3)-A 9-kg block is held by a pulley system shown in fig. What force must the person exert in the following cases: a) to hold the block at rest. b) to lower it at 2m/s. c) to raise it with an acceleration of 0.5 m/s2? Ignore the mass of small pulley.
To find the force that must be exerted in each case, we can use Newton's second law, which states that the force applied to an object is equal to its mass multiplied by its acceleration.

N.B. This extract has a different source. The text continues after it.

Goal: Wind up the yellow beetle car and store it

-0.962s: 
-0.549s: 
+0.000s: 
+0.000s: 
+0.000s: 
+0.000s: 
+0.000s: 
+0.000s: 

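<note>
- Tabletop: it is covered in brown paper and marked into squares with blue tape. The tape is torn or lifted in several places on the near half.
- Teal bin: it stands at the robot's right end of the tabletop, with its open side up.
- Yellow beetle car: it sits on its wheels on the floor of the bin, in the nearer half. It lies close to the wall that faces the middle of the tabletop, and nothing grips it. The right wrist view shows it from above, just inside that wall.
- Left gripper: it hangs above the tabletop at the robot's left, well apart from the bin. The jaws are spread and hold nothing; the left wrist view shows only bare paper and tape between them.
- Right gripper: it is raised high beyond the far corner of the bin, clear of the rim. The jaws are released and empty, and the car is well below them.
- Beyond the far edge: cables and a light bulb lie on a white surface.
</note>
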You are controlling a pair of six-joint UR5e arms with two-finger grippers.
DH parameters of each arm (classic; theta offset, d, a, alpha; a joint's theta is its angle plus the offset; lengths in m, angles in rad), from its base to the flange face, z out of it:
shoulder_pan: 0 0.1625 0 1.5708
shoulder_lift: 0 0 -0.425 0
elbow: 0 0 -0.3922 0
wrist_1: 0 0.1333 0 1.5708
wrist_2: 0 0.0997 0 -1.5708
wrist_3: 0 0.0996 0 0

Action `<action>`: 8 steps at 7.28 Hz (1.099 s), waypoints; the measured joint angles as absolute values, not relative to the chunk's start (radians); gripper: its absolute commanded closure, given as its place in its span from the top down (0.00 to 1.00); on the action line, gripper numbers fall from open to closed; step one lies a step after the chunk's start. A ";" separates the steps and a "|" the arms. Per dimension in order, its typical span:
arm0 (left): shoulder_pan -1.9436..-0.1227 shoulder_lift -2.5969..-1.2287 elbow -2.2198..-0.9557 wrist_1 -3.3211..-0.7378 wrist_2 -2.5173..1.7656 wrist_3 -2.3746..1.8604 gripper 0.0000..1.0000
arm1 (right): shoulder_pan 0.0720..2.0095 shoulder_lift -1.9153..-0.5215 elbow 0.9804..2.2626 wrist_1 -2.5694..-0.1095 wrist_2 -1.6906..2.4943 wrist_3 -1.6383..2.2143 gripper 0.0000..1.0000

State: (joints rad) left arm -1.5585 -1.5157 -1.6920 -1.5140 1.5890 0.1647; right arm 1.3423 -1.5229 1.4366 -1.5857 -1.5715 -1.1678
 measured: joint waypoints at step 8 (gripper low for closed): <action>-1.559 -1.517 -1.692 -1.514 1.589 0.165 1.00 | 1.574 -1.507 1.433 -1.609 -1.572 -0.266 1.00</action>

a) To hold the block at rest: In this case, the block is not moving, so its acceleration is zero. Therefore, the force required to hold the block at rest is also zero.
b) To lower it at 2m/s: When lowering the block, we need to consider two forces: the force exerted by the person and the force of gravity acting on the block. The force of gravity can be calculated using the formula F = mg, where m is the mass of the block and g is the acceleration due to gravity (approximately 9.8 m/s^2).
The force exerted by the person must be equal to or greater than the force of gravity to lower the block with a constant velocity. So, in this case, the person must exert a force equal to the force of gravity, which is F = 9 kg * 9.8 m/s^2 = 88.2 N.
c) To raise it with an acceleration of 0.5 m/s^2: When raising the block with an acceleration, we again consider two forces: the force exerted by the person and the force of gravity.
To find the force required to raise the block with a given acceleration, we need to consider the net force. The net force is equal to the mass of the block multiplied by the sum of the force of gravity and the force exerted by the person.
Therefore, the equation can be written as:
F_net = m * (g + a)
Substituting the given values, we have:
F_net = 9 kg * (9.8 m/s^2 + 0.5 m/s^2) = 9 kg * 10.3 m/s^2 = 92.7 N.
So, the person must exert a force of 92.7 N to raise the block with an acceleration of 0.5 m/s^2.